Leslie had not left his staff to run the house in his absence. Dee would not pay the going rate plus a perfectly reasonable fifty per cent for out of pocket expenses and other considerations, so he had housed them in the lodge and halved their wages. They were now having to pay the price of having allowed Dee to play havoc inside a house they were no longer living in. Leslie was a hard master and a hard man. The footman was only sorry that his information was not to his master’s detriment; he had heard that the country was lousy with spies anxious to find out all they could about nobs who were no better than they should be. But never mind, he would know a spy when he saw one, and then old skinflint Leslie had better watch out.

‘Yes, I was,’ Marlowe said. ‘So tell me, man, which one of the others was here? Who was it?’ He was leaning down so far that he was eyeball to eyeball with the man. ‘Who?’

‘I dunno their names, sir,’ the man said. ‘’Cept Lily. I learned her name all right. Got lovely healing hands, ain’t she, that Lily?’

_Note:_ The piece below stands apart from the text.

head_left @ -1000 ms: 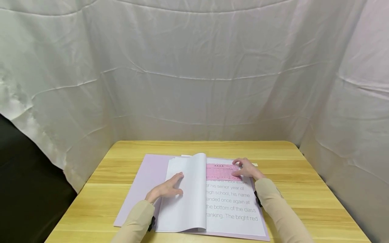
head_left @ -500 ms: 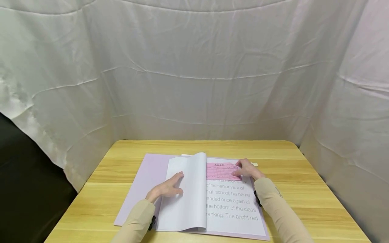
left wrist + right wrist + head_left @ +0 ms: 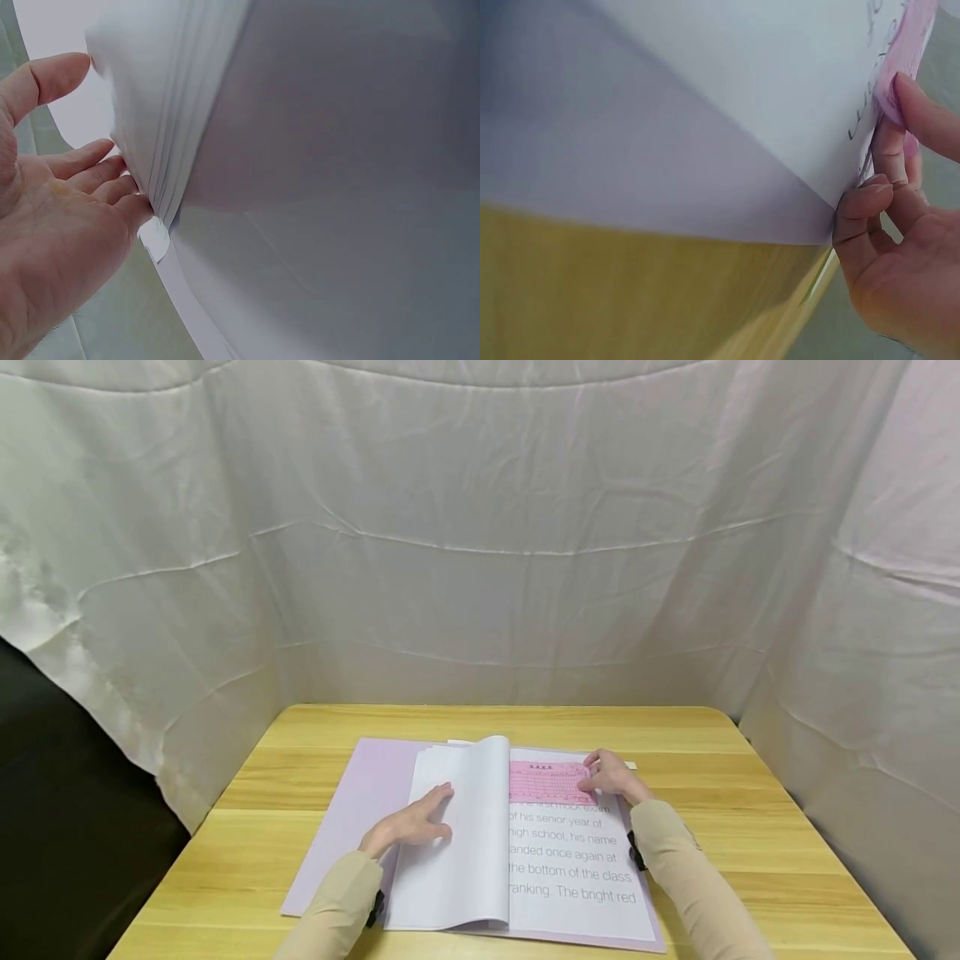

‘Indeed she has.’ Marlowe nodded. The man’s information had been helpful, but how he could not tell the difference between the men of the Egyptian band, Marlowe could not imagine. Balthasar with his crop of blond curls was as different from the saturnine Frederico as it was possible to be. And, taking the eldest to the youngest, there must be forty years between them. But, forewarned was forearmed, even if he didn’t know who the warning was about and he spurred away into the morning.

FOURTEEN

H
e took the road south across the fens that marked the Bedford Level, his cloak flying out behind him and his face low over the bay’s neck. The animal was not as fast as the Wasp, left behind in Delft, but she was steadier and by cock-shut time Kit Marlowe was clattering over Magdalene Bridge past the twinkling lights of the colleges and the skiffs bobbing on the river.

Leslie’s man had told Marlowe where John Dee had gone. And he was under no illusion that he would not have also told the Egyptian. Any man’s coin was the same as far as the footman was concerned. Marlowe’s only hope was that the Egyptian would not know Cambridge like he did. Despite the tides in the North Sea, despite the false start with the sea beggars, despite the Mass, he might yet make it in time.

He clattered into the gateway of St John’s College where the Yales of Beaufort battled for the king’s shield in the gilded stone over the arch.

‘Whoa!’ A startled Proctor Boddington scuttled out of his lodge door and grabbed his bridle. ‘What brings you so late to college, sir?’